Are You Contemplating Trying The New Testosterone Transdermal?

Posted on April 15th, 2014

If this is your intent, please educate yourself completely before doing so.

The application of testosterone by your physician may provide many benefits.  However, if your testosterone level has decreased due to a metabolic disease, testosterone therapy may create many detrimental effects. Please beware!

What are the benefits that testosterone therapy might help?

Testosterone is thought to help maintain a sexual drive, with normal sperm production. It also is thought to help maintain normal bone density, including normal muscle mass and normal red blood cell production. A loss of production of testosterone may be attributed to aging, a change in the pituitary glands, management of the testicles and other health concerns, which will be discussed as this article continues.

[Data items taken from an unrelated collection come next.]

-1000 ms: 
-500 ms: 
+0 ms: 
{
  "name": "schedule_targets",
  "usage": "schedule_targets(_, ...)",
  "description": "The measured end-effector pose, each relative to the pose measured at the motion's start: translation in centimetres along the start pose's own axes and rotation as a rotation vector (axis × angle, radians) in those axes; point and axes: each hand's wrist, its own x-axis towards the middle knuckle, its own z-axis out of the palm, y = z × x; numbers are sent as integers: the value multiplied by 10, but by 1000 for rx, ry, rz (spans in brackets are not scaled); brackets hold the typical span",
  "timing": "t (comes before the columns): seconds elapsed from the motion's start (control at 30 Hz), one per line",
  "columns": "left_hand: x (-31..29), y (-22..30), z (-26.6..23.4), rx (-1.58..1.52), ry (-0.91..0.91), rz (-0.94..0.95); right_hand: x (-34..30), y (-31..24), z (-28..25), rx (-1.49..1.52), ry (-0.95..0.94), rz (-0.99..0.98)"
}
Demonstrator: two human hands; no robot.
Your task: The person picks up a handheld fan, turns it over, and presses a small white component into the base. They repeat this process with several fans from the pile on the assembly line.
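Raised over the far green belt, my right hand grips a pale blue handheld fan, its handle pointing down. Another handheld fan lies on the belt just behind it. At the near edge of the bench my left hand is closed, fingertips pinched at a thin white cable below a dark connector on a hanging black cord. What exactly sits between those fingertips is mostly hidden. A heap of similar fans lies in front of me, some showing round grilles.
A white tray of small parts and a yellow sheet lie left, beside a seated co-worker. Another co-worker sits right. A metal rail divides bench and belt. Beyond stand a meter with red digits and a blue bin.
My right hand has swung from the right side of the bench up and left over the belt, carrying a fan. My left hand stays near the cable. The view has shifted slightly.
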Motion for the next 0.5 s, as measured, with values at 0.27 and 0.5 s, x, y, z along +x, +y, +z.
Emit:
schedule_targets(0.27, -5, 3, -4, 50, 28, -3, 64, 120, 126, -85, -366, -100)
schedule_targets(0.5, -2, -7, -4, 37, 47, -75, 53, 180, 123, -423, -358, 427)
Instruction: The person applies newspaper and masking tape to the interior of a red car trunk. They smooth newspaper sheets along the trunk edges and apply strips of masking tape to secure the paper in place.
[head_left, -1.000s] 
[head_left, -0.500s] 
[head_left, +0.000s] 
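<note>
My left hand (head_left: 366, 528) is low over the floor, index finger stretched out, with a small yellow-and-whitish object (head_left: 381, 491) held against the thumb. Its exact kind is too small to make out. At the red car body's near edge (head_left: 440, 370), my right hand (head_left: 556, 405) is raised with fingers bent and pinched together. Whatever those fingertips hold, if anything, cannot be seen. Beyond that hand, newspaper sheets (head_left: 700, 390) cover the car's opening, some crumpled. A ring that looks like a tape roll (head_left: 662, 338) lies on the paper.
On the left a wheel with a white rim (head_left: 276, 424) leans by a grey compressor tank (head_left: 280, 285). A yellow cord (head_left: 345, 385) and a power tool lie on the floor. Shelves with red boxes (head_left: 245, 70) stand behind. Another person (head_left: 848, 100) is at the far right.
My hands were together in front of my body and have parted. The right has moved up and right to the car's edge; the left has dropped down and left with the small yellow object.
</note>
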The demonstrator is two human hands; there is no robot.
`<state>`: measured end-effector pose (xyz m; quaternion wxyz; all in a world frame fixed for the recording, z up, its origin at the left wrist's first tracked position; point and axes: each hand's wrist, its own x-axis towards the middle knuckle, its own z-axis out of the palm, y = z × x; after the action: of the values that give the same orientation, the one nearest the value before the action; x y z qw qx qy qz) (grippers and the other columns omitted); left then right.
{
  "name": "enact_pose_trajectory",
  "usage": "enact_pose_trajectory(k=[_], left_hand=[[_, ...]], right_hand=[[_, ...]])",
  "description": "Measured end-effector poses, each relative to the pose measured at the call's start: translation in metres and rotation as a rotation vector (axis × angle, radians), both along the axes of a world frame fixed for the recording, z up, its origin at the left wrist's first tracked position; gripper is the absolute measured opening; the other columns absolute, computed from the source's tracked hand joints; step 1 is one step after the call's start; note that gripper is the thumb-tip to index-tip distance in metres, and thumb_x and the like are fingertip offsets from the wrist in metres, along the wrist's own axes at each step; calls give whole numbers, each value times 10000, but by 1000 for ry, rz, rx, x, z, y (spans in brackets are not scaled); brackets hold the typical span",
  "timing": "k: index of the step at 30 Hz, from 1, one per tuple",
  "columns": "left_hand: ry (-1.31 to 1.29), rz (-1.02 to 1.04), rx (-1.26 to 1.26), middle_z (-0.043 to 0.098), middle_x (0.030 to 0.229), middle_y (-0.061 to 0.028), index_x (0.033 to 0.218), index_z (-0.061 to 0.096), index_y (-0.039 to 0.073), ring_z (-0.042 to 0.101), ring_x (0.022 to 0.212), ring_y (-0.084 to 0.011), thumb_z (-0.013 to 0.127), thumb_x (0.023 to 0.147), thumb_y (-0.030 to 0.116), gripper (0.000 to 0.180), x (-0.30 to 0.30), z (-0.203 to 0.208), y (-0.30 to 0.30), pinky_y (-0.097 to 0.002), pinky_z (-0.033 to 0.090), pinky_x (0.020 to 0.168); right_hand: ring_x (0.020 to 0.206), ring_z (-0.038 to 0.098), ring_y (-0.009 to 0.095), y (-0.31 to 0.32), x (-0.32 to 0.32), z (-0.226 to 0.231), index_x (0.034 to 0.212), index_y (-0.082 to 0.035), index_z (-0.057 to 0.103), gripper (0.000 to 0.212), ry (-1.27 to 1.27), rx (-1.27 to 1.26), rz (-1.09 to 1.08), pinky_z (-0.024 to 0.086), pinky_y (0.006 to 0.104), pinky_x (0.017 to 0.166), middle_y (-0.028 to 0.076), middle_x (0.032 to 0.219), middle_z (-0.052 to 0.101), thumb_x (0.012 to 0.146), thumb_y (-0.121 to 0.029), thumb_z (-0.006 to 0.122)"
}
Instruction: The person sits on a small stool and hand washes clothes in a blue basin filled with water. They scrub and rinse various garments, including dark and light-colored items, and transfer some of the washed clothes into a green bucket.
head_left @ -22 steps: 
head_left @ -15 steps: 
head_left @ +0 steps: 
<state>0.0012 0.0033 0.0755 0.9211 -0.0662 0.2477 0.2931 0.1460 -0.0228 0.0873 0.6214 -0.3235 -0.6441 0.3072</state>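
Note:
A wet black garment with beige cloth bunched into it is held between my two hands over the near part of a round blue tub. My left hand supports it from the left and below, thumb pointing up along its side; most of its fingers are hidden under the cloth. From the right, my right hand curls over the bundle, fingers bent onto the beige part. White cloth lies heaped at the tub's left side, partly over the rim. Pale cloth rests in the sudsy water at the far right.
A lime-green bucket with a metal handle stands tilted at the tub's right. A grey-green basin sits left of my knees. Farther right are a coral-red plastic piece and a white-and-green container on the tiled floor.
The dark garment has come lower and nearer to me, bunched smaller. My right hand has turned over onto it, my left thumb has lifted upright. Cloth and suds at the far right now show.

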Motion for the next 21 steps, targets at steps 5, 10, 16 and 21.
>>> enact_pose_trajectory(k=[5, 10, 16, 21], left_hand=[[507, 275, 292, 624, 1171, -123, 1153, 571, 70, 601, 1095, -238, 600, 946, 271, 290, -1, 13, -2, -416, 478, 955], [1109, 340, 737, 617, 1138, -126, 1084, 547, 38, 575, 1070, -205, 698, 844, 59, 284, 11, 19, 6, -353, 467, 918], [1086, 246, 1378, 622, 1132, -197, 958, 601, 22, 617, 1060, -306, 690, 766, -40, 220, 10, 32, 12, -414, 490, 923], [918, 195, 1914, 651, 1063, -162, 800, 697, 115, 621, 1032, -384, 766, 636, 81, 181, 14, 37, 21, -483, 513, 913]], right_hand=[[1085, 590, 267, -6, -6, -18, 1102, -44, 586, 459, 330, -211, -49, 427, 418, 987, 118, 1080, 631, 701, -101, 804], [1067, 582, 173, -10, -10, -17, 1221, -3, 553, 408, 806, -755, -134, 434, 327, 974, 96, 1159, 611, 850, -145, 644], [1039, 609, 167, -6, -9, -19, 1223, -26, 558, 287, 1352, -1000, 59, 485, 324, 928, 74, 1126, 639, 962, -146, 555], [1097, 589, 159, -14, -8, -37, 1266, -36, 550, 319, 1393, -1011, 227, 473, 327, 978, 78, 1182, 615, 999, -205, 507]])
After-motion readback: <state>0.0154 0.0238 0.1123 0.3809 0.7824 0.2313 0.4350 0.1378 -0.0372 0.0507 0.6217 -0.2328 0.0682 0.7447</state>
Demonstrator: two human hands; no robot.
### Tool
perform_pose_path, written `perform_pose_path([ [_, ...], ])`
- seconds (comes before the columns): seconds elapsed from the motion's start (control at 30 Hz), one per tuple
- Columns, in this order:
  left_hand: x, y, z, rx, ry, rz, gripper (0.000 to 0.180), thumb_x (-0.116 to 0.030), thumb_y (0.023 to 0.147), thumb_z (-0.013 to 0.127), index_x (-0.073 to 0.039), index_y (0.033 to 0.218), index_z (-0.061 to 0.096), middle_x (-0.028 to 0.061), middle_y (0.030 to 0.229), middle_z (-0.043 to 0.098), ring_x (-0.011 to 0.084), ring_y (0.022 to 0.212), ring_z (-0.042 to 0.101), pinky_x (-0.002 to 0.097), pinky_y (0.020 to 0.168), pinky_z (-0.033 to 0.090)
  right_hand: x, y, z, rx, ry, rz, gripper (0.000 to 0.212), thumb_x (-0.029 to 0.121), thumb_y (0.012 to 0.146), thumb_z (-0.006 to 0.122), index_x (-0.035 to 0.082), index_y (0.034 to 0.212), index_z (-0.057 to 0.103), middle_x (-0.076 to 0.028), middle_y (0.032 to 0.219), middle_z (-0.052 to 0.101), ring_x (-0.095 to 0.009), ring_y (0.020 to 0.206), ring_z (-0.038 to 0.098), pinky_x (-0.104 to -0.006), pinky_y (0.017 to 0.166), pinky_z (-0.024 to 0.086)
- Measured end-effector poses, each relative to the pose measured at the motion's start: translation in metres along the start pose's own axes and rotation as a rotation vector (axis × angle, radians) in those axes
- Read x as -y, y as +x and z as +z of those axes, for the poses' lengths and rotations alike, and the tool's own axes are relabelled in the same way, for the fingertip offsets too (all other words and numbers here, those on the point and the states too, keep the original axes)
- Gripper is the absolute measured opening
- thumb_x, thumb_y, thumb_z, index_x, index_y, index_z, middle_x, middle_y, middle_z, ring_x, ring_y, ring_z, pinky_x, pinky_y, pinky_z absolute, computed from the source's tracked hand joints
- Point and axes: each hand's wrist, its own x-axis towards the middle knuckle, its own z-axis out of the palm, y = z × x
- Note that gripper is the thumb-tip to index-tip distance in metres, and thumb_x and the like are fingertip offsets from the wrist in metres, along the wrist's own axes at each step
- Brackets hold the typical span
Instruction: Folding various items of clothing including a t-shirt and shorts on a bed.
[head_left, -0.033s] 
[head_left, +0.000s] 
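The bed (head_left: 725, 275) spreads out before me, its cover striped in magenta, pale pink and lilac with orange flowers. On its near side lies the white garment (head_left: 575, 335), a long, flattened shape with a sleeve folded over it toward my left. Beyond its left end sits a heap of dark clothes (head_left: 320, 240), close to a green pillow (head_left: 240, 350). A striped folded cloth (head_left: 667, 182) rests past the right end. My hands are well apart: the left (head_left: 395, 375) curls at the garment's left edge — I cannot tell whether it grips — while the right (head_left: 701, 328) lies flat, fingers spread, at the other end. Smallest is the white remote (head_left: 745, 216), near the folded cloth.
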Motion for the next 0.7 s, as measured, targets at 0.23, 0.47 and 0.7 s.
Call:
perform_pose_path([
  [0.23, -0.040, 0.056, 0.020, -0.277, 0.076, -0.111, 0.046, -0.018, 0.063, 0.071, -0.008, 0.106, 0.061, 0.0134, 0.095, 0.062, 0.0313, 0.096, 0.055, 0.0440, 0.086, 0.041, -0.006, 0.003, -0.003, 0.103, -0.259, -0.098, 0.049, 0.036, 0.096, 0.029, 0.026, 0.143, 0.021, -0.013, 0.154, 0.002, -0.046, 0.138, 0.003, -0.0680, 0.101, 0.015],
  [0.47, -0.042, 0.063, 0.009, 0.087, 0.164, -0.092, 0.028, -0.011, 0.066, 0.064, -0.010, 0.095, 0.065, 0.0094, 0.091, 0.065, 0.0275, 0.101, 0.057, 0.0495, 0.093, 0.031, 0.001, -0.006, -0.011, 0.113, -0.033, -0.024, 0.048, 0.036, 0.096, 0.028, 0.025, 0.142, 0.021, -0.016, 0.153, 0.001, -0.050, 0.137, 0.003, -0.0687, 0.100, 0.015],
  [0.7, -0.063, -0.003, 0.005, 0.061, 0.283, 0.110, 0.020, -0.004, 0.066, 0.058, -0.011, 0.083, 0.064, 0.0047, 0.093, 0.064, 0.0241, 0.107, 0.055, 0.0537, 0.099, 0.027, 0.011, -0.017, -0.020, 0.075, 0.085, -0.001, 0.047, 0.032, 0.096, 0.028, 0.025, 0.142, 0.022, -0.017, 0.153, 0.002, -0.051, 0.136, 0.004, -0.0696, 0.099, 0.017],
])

If you search the internet for the signs and symptoms of low testosterone, some of the effects you’ll find are:

  • Abnormal weight gain
  • Lethargy but with insomnia
  • Emotional extremes including depression
  • Lack of libido and possible sperm production
  • Reduced amount of hair
  • Reduction in the size of muscles
  • Detrimental weight gain, including the possibility of enlarged, painful breasts, referred to as gynecomastia.

These are extreme changes that should make you wonder if they are all a result of low testosterone and if taking a testosterone supplement is really the answer.

Let me share my clinical experience as a veterinarian that also applies to men and sometimes even to women that take testosterone supplements. A testosterone deficiency might cause all the above signs and symptoms in men, however, similar signs can also occur in a normal male dog with both testicles intact and functioning. What is the reason for this happening?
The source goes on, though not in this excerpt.